Task requirements:
Return, unaltered, every line from the beginning of the material below up to and including the one with "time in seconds".

Record extracts:
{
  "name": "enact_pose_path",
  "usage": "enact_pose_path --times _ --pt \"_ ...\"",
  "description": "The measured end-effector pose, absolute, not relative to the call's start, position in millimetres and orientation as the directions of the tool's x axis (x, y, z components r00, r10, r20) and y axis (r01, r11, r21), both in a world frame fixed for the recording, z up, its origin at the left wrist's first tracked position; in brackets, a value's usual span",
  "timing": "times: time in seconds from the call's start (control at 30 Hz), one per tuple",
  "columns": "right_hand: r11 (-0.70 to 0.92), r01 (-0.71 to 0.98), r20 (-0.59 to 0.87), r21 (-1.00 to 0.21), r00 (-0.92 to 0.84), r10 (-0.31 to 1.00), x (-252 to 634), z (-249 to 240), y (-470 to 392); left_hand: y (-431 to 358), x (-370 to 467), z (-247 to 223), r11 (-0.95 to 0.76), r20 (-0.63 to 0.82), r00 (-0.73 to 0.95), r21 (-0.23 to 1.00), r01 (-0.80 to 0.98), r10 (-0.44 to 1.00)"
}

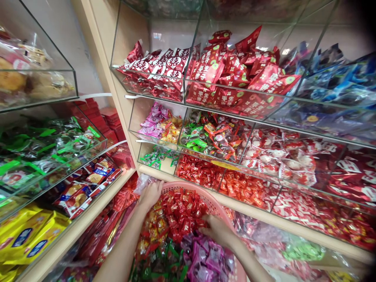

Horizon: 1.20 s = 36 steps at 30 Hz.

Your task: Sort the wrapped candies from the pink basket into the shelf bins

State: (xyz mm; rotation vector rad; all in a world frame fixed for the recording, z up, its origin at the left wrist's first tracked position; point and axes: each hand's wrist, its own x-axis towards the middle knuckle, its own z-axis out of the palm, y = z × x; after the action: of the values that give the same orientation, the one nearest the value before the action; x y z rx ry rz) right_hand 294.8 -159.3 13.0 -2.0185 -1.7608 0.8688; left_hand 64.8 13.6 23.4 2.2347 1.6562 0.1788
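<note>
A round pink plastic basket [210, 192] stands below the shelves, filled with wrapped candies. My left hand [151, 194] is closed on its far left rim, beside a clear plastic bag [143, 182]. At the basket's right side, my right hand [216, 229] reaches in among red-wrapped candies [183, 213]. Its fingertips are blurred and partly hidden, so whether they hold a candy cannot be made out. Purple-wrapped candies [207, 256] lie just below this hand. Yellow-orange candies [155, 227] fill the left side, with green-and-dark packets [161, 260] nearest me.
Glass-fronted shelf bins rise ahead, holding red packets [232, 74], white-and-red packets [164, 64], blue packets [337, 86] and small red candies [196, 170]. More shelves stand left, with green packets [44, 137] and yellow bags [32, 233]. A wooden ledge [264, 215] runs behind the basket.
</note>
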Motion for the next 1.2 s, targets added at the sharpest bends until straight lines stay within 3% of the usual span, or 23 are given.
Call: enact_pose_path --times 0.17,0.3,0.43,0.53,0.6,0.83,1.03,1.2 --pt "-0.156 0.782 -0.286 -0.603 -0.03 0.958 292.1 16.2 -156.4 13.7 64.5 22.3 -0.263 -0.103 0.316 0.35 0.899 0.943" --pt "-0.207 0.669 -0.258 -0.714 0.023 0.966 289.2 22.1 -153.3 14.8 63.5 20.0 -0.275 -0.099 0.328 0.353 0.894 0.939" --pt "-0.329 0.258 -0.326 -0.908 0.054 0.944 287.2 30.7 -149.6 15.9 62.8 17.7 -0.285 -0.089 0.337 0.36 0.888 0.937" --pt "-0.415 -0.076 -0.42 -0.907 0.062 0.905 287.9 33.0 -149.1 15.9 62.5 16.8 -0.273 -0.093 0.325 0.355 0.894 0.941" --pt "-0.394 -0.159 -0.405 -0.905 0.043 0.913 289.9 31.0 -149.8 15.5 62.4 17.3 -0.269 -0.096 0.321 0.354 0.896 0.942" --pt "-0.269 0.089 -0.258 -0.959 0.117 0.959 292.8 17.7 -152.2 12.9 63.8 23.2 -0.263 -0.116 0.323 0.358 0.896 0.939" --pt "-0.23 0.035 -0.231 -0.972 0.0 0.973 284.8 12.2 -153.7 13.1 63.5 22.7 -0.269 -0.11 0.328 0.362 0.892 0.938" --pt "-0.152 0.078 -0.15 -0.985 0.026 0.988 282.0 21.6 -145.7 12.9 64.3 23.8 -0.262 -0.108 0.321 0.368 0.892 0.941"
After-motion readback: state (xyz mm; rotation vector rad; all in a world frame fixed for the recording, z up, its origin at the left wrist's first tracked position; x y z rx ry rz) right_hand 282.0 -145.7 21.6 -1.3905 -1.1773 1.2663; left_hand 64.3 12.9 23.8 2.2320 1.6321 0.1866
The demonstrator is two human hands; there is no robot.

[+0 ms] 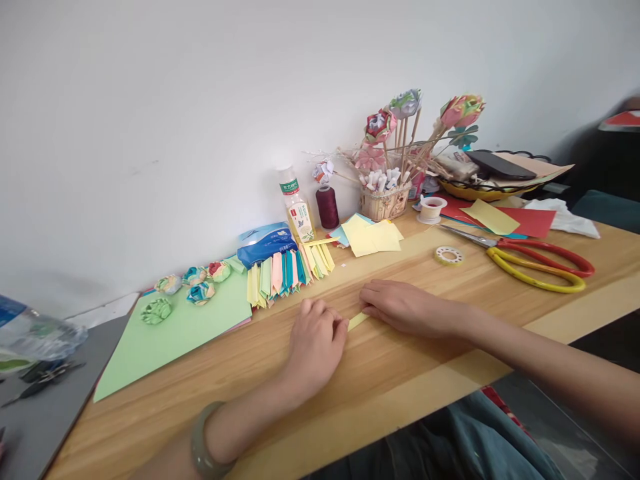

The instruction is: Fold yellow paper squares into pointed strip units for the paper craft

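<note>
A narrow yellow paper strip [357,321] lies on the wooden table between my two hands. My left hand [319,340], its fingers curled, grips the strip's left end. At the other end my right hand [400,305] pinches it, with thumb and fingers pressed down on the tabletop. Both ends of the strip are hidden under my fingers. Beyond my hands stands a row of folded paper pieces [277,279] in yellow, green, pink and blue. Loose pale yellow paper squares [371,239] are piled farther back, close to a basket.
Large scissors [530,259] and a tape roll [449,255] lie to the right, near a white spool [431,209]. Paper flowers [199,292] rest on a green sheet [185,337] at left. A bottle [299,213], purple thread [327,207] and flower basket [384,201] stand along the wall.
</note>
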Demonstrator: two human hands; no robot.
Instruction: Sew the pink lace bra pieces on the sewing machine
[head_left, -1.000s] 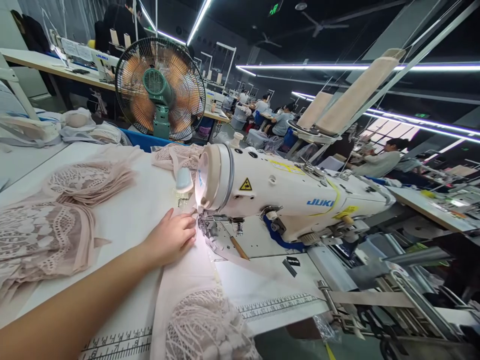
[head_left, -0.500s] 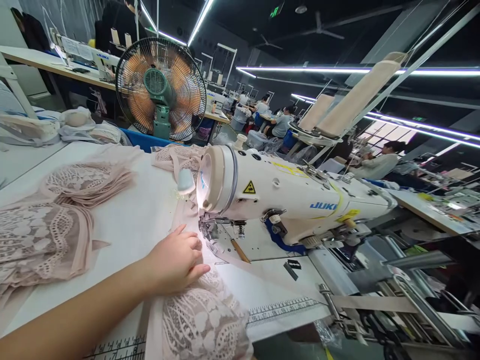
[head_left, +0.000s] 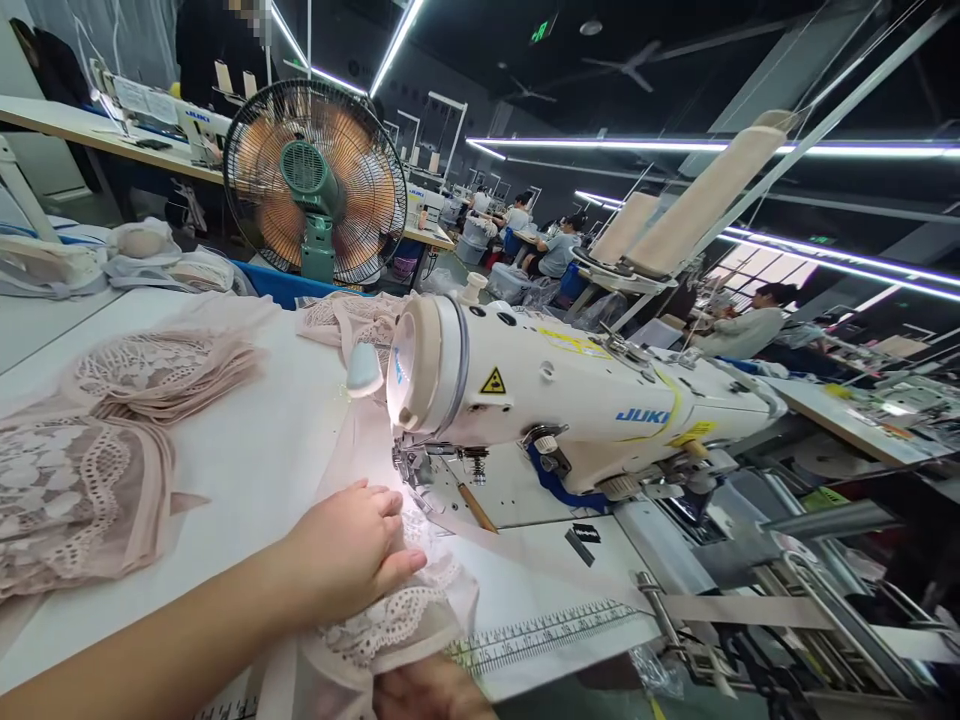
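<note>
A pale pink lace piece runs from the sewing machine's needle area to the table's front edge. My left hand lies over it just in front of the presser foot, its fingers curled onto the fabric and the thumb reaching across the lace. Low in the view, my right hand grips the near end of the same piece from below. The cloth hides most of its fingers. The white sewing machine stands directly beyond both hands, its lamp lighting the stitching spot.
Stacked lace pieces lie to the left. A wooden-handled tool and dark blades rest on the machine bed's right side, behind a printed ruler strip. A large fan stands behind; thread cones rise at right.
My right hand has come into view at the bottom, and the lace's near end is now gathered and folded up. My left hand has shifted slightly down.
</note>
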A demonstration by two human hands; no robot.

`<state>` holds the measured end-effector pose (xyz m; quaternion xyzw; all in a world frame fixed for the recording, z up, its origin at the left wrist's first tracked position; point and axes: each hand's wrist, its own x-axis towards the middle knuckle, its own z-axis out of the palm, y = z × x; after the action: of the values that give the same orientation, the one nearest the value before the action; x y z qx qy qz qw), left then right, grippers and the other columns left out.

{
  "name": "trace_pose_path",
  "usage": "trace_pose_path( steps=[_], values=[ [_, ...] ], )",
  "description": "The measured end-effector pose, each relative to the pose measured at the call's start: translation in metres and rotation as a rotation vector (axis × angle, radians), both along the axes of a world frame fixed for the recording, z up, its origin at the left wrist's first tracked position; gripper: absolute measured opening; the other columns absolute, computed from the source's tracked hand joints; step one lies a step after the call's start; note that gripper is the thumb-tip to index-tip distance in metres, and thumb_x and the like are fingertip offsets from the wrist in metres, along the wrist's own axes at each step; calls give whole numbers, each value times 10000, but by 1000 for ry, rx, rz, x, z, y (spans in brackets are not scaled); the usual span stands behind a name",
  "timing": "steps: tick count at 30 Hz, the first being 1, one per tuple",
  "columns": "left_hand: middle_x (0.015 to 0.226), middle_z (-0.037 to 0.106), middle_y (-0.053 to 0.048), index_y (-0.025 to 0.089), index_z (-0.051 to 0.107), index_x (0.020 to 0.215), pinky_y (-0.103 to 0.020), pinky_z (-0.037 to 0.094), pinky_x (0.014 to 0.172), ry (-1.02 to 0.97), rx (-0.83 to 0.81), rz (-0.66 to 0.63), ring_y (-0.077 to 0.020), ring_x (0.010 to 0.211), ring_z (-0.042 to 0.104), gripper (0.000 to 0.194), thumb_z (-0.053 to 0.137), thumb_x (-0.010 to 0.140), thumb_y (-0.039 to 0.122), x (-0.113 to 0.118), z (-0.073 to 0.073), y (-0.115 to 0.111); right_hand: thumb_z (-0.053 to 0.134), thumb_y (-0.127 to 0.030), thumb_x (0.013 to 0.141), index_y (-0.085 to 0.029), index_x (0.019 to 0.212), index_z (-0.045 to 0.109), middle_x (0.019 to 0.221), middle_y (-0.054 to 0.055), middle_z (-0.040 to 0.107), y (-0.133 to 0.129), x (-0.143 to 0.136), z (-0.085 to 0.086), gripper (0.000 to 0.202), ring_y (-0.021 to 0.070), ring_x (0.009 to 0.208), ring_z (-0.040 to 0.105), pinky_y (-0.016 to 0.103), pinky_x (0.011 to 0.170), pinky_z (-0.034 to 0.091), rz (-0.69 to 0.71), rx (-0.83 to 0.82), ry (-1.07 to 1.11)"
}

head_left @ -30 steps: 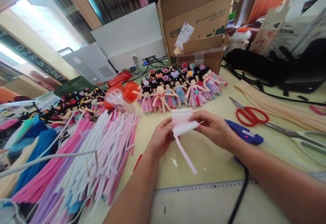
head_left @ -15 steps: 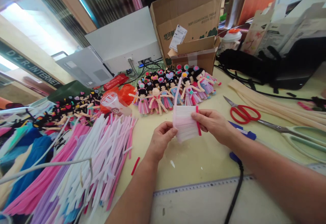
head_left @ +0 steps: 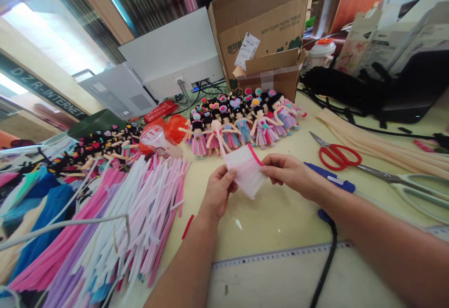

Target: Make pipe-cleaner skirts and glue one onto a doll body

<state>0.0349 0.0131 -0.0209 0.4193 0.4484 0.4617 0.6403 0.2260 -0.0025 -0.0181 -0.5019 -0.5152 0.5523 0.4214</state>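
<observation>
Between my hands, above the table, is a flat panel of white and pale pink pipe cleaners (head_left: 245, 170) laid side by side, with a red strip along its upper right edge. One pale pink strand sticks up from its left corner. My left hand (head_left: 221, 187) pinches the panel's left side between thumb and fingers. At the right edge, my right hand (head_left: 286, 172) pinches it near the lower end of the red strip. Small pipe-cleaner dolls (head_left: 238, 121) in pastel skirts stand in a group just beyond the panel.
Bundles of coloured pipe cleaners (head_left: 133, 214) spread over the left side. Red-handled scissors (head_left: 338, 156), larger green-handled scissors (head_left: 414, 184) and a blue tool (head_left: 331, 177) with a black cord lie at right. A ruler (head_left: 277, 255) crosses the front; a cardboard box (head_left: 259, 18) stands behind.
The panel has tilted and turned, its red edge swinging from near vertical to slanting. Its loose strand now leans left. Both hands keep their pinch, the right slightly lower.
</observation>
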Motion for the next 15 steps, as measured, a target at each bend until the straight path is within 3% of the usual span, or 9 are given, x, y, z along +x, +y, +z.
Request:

Solution:
{
  "name": "enact_pose_path",
  "usage": "enact_pose_path --times _ --pt \"_ ...\"",
  "description": "The measured end-effector pose, absolute, not relative to the call's start, position in millimetres and orientation as the directions of the tool's x axis (x, y, z components r00, r10, r20) and y axis (r01, r11, r21), both in a world frame fixed for the recording, z up, its origin at the left wrist's first tracked position; in brackets, a value's usual span",
  "timing": "times: time in seconds from the call's start (control at 30 Hz), one per tuple",

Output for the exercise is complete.